Job Dependencies (Slurm)
Slurm job dependencies allow you to specify that one job should not start until some other job(s) has met some condition. This is usually that the earlier job has finished successfully, but can be other things – see below.
For example, this might be useful if ‘jobB’ relies on the output from ‘jobA’ – it saves you having to be aware of when individual jobs have started or completed. Instead, a job dependency allows Slurm to simply get on with running them in the order you specify.
You can build up more complicated pipelines of jobs, where you might be waiting for several jobs to finish before further jobs can run. Job dependencies will ensure jobs run in the correct order.

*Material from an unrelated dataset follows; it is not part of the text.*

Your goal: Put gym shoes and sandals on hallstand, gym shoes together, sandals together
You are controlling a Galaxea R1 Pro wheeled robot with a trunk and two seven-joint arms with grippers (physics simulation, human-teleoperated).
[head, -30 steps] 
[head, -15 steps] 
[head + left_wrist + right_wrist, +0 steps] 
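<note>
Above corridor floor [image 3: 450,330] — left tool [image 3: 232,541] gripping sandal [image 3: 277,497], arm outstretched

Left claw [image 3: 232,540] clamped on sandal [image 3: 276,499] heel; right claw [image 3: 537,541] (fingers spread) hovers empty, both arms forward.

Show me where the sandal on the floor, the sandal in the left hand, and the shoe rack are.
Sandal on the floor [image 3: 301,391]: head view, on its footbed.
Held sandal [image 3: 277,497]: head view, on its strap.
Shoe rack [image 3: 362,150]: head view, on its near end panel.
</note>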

Job Dependency via the sbatch command-line
To setup a job dependency, specify the type of dependency and the jobid of an already submitted that you want the current job submission to depend on.
Simple Examples
Here we give some simply examples, as these cover many common situations. See below for a complete list of the available dependency types.
# Note: You can use the short-form "-d deplist" or long-form "--dependency=deplist" flag
# A single job waiting for a single earlier job (123456) to finish successfully:
sbatch --dependency=afterok:123456 myjobscript
# A single job waiting for a single earlier job (123456) to start:
sbatch --dependency=after:123456 myjobscript
# A single job waiting for a single earlier job (123456) to finish with any state (success, error, ...)
sbatch --dependency=afterany:123456 myjobscript
#
# Note: afterany refers to the state of the earlier job.
# It is not referring to multiple dependencies. See below.
# A single job waiting for BOTH earlier jobs (123456, 123789) to finish successfully:
sbatch --dependency=afterok:123456:123789 myjobscript
# Multiple jobs waiting for a single earlier job (123456) to finish successfully:
sbatch --dependency=afterok:123456 myjobscriptA
sbatch --dependency=afterok:123456 myjobscriptB
Some more complex examples:
# A single job waiting for several earlier jobs that all have the same job name (from the same user).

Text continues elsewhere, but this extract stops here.